19 Kasım 2015 Perşembe

Nasıl

Nasıl ki aşçılığı sınıfta değil de mutfakta öğreniyorsak. Seni sevmeyi de senin yanında öğrenmem gerekiyor sanırım.
Yalnızken tam bir ahmak gibi dolaşıyorum. Telefonum ışığı ile dağınık odamda telefonumu arıyorum saatlerce. Karşıdan karşıya geçerken sağıma soluma bakmıyorum. Motoru açılmamış arabalara ve kulaklarıma güveniyorum sadece.
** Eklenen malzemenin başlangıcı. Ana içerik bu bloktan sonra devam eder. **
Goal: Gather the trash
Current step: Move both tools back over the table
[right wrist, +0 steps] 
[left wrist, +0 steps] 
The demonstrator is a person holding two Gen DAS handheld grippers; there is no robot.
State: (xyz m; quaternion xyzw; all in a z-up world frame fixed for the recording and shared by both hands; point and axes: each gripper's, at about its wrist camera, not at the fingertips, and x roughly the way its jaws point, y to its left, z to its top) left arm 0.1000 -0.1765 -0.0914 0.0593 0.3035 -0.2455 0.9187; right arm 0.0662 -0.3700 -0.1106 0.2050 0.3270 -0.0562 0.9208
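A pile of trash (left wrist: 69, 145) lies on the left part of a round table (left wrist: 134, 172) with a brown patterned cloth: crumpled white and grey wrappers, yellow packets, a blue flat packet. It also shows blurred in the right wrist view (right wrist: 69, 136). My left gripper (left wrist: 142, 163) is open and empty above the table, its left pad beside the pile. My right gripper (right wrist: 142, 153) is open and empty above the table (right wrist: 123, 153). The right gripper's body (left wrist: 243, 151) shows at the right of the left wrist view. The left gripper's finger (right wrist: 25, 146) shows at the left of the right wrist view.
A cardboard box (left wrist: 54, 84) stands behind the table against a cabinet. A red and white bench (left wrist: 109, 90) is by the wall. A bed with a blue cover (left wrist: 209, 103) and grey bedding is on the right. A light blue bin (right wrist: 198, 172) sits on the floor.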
Dişlerimi fırçaladıktan hemen sonra yakıyorum sigaramı. Gözlüklerimi sildikten beş dakika sonra dokunuyorum camlarına. Bazen yemeğe iki defa tuz atıyorum. Bazen yapmaya çalıştığımdan bambaşka bir yemek yapıyorum. Gece lambası ve odanın ışığı yanarken masa lambamı da açıyorum. Ama odam hala karanlık geliyor bana. Saate genelde bakmıyorum. Kaç gibi uyuyacağımı kaçta uyanacağımı pek önemsemiyorum. Bu işleri bana matematik hesabı yaptıran alarm programına bıraktım. O ilgileniyor. Bugün günlerden ne hiçbir fikrim yok. Hangi ay ve kaçıncı gündeyiz. Bilmiyorum. Ama bildiğim bir şey var. Seni ilk gördüğüm günün üstünden ellidört, son görüşümün üstünden ise yalnızda otuziki dakika geçti. Hala kalbimin içimde attığına inanmıyorum. Sanki vücudumun dışında bir yerlerde. Sanki o artık bana ait değil. Bilemiyorum.
Zaten seni nasıl delice seveceğimi bile bilemezken.
Sana nasıl aşık olduğumun hayreti içerisindeyim.